== Segment start ==

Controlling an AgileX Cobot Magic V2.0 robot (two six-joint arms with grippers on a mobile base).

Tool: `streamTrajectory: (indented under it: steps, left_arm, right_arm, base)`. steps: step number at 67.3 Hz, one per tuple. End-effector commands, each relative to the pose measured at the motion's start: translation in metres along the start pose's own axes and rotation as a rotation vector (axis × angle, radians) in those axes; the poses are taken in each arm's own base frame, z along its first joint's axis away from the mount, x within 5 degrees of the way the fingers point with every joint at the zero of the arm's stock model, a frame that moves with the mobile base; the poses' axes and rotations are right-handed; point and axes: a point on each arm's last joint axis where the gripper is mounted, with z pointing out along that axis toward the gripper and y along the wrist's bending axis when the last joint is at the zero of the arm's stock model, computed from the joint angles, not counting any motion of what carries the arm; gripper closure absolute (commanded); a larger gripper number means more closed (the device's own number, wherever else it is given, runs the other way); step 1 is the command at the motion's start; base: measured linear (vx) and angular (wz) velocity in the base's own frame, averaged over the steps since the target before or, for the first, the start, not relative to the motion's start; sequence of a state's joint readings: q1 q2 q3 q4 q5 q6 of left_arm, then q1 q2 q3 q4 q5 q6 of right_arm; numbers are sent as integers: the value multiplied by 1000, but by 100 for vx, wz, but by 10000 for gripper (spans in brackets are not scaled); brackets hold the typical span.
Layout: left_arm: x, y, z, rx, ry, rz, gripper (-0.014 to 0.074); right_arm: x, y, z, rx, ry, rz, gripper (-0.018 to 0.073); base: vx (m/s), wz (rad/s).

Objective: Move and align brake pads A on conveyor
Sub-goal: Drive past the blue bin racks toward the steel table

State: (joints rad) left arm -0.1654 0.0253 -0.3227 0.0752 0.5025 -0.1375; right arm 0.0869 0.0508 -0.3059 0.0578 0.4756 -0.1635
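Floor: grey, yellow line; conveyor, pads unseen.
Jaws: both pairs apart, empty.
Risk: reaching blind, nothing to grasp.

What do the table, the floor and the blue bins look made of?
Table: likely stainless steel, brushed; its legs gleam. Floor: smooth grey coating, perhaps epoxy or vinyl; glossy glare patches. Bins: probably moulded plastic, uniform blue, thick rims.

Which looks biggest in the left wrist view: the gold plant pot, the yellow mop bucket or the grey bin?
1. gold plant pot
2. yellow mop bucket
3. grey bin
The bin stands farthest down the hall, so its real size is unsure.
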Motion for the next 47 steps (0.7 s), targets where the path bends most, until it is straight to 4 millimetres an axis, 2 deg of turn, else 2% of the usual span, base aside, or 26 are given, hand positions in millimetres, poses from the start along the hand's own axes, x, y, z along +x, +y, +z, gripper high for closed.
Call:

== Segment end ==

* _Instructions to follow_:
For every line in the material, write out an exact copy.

* _Result of the exercise_:
Controlling an AgileX Cobot Magic V2.0 robot (two six-joint arms with grippers on a mobile base).

Tool: `streamTrajectory: (indented under it: steps, left_arm, right_arm, base)`. steps: step number at 67.3 Hz, one per tuple. End-effector commands, each relative to the pose measured at the motion's start: translation in metres along the start pose's own axes and rotation as a rotation vector (axis × angle, radians) in those axes; the poses are taken in each arm's own base frame, z along its first joint's axis away from the mount, x within 5 degrees of the way the fingers point with every joint at the zero of the arm's stock model, a frame that moves with the mobile base; the poses' axes and rotations are right-handed; point and axes: a point on each arm's last joint axis where the gripper is mounted, with z pointing out along that axis toward the gripper and y along the wrist's bending axis when the last joint is at the zero of the arm's stock model, computed from the joint angles, not counting any motion of what carries the arm; gripper closure absolute (commanded); a larger gripper number means more closed (the device's own number, wherever else it is given, runs the other way); step 1 is the command at the motion's start; base: measured linear (vx) and angular (wz) velocity in the base's own frame, averaged over the steps since the target before or, for the first, the start, not relative to the motion's start; sequence of a state's joint readings: q1 q2 q3 q4 q5 q6 of left_arm, then q1 q2 q3 q4 q5 q6 of right_arm; numbers are sent as integers: the value multiplied by 1000, but by 100 for vx, wz, but by 10000 for gripper (spans in brackets are not scaled); brackets hold the typical span.
Layout: left_arm: x, y, z, rx, ry, rz, gripper (-0.014 to 0.074); right_arm: x, y, z, rx, ry, rz, gripper (-0.018 to 0.073); base: vx (m/s), wz (rad/s).

Objective: Move and align brake pads A on conveyor
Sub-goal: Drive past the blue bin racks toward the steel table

State: (joints rad) left arm -0.1654 0.0253 -0.3227 0.0752 0.5025 -0.1375; right arm 0.0869 0.0508 -0.3059 0.0578 0.4756 -0.1635
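Floor: grey, yellow line; conveyor, pads unseen.
Jaws: both pairs apart, empty.
Risk: reaching blind, nothing to grasp.

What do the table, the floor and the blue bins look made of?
Table: likely stainless steel, brushed; its legs gleam. Floor: smooth grey coating, perhaps epoxy or vinyl; glossy glare patches. Bins: probably moulded plastic, uniform blue, thick rims.

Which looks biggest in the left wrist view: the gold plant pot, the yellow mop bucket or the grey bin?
1. gold plant pot
2. yellow mop bucket
3. grey bin
The bin stands farthest down the hall, so its real size is unsure.
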Motion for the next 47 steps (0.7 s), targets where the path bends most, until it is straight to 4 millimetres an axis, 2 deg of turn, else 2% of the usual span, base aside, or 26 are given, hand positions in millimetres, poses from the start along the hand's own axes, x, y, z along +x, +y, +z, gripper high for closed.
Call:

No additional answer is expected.